Work item: The lines to copy are those in the listing that hold the word "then".

--- Supplied information ---

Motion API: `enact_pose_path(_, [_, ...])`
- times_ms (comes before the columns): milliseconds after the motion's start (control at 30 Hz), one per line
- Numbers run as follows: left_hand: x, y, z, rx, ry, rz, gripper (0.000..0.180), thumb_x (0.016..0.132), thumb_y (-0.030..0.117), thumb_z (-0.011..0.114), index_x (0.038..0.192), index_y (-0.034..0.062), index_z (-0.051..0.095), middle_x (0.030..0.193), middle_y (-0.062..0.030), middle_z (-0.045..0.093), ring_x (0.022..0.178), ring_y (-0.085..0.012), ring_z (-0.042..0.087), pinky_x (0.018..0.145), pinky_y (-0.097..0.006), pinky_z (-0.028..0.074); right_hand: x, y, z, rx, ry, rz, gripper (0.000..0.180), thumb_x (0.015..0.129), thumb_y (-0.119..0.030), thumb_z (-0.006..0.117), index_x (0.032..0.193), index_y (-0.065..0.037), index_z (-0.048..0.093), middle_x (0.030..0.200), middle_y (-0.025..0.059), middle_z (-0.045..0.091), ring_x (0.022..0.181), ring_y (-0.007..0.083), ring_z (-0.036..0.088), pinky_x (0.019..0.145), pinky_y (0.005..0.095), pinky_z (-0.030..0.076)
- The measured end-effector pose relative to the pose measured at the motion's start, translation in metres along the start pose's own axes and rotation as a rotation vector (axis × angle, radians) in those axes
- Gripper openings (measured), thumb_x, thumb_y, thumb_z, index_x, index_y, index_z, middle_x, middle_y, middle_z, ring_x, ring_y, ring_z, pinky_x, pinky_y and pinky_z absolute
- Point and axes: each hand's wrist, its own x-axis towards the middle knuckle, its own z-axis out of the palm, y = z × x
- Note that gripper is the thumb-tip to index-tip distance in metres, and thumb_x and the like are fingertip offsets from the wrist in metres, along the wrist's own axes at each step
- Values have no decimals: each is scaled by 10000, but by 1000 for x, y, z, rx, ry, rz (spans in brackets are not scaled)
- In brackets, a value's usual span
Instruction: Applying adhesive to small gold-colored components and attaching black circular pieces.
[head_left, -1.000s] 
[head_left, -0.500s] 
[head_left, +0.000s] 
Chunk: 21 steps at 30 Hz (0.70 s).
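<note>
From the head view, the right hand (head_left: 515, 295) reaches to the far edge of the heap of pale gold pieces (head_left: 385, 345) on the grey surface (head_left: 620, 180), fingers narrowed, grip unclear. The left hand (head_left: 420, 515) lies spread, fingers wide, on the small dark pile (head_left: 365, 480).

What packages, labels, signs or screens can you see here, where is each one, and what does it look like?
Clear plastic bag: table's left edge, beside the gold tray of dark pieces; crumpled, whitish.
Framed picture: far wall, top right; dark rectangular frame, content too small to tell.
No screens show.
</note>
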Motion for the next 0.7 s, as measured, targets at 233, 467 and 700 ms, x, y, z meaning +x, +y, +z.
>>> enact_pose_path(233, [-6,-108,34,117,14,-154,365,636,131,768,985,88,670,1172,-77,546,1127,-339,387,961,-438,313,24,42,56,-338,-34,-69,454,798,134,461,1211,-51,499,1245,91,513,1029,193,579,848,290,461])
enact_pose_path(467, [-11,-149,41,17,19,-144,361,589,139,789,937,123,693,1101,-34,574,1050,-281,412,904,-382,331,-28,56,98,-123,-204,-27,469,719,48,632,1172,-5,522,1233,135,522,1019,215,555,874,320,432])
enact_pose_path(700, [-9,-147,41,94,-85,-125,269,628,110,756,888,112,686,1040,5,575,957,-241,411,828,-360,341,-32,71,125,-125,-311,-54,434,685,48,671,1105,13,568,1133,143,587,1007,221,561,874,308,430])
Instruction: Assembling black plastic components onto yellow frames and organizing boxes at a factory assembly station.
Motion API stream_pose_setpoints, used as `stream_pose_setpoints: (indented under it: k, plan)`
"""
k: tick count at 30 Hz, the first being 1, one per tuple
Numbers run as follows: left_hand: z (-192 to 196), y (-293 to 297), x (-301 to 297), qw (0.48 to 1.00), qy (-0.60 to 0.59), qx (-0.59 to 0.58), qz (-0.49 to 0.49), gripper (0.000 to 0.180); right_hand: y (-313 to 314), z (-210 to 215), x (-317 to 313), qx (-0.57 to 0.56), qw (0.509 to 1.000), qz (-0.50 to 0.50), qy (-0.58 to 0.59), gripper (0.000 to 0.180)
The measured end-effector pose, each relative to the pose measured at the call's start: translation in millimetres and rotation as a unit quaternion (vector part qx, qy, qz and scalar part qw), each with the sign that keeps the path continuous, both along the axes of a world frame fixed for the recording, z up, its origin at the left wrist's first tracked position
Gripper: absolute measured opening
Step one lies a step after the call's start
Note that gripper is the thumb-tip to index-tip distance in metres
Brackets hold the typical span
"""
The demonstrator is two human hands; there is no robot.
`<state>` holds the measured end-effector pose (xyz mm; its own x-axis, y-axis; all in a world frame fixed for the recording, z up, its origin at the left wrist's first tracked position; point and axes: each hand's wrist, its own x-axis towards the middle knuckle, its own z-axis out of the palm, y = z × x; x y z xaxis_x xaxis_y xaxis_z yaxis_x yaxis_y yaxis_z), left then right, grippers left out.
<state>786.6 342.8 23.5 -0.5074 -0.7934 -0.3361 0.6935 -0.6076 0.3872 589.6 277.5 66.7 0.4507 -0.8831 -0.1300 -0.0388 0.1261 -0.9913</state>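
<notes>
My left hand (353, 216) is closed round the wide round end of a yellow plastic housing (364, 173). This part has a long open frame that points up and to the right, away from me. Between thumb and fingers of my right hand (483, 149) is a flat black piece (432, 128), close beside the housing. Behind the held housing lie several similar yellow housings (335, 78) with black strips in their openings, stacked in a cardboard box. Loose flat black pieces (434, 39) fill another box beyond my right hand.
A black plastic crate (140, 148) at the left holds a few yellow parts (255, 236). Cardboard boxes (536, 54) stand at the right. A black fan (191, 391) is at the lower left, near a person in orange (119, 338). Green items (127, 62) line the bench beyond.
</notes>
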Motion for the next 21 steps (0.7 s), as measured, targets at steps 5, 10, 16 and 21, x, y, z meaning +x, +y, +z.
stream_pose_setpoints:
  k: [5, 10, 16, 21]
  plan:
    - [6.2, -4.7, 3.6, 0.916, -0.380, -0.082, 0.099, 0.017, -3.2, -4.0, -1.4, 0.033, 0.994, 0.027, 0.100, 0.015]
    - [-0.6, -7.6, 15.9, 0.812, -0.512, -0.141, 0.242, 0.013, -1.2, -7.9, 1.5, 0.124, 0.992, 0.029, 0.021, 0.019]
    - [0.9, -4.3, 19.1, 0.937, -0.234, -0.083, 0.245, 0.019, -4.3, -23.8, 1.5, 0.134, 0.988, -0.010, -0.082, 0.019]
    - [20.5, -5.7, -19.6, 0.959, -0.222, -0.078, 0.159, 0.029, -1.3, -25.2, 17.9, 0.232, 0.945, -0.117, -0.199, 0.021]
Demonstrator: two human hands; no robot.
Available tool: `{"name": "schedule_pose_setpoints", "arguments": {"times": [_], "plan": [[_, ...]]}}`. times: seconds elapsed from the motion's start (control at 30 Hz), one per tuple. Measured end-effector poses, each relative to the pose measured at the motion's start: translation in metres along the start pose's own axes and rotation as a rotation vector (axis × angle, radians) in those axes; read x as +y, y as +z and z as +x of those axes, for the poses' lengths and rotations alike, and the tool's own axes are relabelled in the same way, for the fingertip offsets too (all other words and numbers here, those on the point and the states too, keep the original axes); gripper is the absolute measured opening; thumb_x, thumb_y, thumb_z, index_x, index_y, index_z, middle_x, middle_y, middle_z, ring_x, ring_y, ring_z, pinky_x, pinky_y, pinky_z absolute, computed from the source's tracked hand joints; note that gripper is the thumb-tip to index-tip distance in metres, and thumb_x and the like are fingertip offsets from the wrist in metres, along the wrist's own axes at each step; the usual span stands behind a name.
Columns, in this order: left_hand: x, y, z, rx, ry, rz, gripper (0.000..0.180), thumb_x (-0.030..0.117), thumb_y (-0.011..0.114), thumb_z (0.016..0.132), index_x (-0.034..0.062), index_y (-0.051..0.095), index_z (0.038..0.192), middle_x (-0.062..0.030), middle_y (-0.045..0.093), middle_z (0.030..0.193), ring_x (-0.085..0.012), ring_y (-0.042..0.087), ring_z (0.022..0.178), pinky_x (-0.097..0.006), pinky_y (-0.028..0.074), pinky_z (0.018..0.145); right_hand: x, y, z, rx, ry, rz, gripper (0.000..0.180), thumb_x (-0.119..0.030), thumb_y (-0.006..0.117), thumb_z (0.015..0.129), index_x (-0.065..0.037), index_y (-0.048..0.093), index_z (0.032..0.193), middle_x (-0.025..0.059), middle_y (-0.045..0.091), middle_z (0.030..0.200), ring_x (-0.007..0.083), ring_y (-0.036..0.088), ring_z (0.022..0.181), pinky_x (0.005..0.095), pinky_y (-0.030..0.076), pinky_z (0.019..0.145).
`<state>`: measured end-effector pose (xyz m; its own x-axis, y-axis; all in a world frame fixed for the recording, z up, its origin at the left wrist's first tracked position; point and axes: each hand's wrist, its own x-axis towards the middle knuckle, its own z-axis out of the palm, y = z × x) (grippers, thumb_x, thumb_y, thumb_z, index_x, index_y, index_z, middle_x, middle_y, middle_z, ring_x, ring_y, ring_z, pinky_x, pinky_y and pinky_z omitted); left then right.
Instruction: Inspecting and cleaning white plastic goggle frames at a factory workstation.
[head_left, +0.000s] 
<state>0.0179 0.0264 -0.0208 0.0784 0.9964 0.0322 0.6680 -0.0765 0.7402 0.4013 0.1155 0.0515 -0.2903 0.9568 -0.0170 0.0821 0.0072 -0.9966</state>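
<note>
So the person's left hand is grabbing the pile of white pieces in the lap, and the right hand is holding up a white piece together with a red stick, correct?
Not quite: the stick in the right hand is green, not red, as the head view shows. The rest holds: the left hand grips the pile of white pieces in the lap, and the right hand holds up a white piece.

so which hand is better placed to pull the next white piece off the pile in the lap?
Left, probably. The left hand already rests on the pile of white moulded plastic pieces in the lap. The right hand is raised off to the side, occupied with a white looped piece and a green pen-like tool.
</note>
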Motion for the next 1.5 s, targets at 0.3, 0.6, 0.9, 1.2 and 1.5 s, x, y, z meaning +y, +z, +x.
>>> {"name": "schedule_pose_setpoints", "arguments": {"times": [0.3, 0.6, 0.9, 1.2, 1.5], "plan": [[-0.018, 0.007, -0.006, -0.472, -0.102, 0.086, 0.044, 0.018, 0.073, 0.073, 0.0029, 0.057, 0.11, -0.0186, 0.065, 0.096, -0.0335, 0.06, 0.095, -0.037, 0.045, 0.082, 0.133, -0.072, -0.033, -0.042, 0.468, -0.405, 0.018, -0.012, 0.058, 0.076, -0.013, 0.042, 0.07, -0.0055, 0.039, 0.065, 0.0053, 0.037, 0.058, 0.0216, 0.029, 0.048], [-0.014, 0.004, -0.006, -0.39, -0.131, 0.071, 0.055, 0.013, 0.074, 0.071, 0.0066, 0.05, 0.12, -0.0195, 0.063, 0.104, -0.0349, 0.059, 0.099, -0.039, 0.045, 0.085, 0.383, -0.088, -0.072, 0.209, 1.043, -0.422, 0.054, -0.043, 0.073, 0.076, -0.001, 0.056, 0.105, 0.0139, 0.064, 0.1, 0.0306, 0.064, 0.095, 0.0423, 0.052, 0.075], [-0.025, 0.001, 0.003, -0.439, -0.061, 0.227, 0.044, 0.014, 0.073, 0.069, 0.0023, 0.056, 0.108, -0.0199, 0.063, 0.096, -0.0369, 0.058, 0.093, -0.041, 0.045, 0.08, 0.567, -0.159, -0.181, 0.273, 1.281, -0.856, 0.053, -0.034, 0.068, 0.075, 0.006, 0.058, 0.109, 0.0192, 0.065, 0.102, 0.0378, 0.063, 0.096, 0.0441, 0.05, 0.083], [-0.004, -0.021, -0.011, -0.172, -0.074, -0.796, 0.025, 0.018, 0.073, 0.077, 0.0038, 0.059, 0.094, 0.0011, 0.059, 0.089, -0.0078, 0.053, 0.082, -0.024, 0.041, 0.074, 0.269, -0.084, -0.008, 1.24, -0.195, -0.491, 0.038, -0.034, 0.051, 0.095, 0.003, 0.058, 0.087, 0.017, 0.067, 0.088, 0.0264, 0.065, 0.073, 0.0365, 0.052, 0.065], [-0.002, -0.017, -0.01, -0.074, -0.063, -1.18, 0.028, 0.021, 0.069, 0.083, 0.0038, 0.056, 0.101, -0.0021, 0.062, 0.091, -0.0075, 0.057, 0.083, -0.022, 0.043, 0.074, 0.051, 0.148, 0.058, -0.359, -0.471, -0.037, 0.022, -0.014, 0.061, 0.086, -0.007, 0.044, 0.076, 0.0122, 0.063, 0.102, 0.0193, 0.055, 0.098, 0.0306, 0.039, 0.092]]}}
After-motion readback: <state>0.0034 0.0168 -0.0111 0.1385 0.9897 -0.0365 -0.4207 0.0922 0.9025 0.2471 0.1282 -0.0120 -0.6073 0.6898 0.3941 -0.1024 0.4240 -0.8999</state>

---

Solution to the exercise:
`<state>` holds the measured end-effector pose (xyz mm; its own x-axis, y-axis; all in a world frame fixed for the recording, z up, its origin at the left wrist's first tracked position; point and axes: each hand's wrist, its own x-axis towards the middle knuckle, its own z-axis out of the palm, y = z × x; x y z xaxis_x xaxis_y xaxis_z yaxis_x yaxis_y yaxis_z), left then right, grippers left out.
`<state>`: measured end-effector pose (xyz m; its own x-axis, y-axis; all in a world frame fixed for the recording, z up, its origin at the left wrist's first tracked position; point and axes: each hand's wrist, its own x-axis towards the middle knuckle, its own z-axis out of the palm, y = z × x) (grippers, thumb_x, thumb_y, thumb_z, index_x, index_y, index_z, middle_x, middle_y, middle_z, ring_x, ring_y, ring_z, pinky_x, pinky_y and pinky_z omitted); left then right.

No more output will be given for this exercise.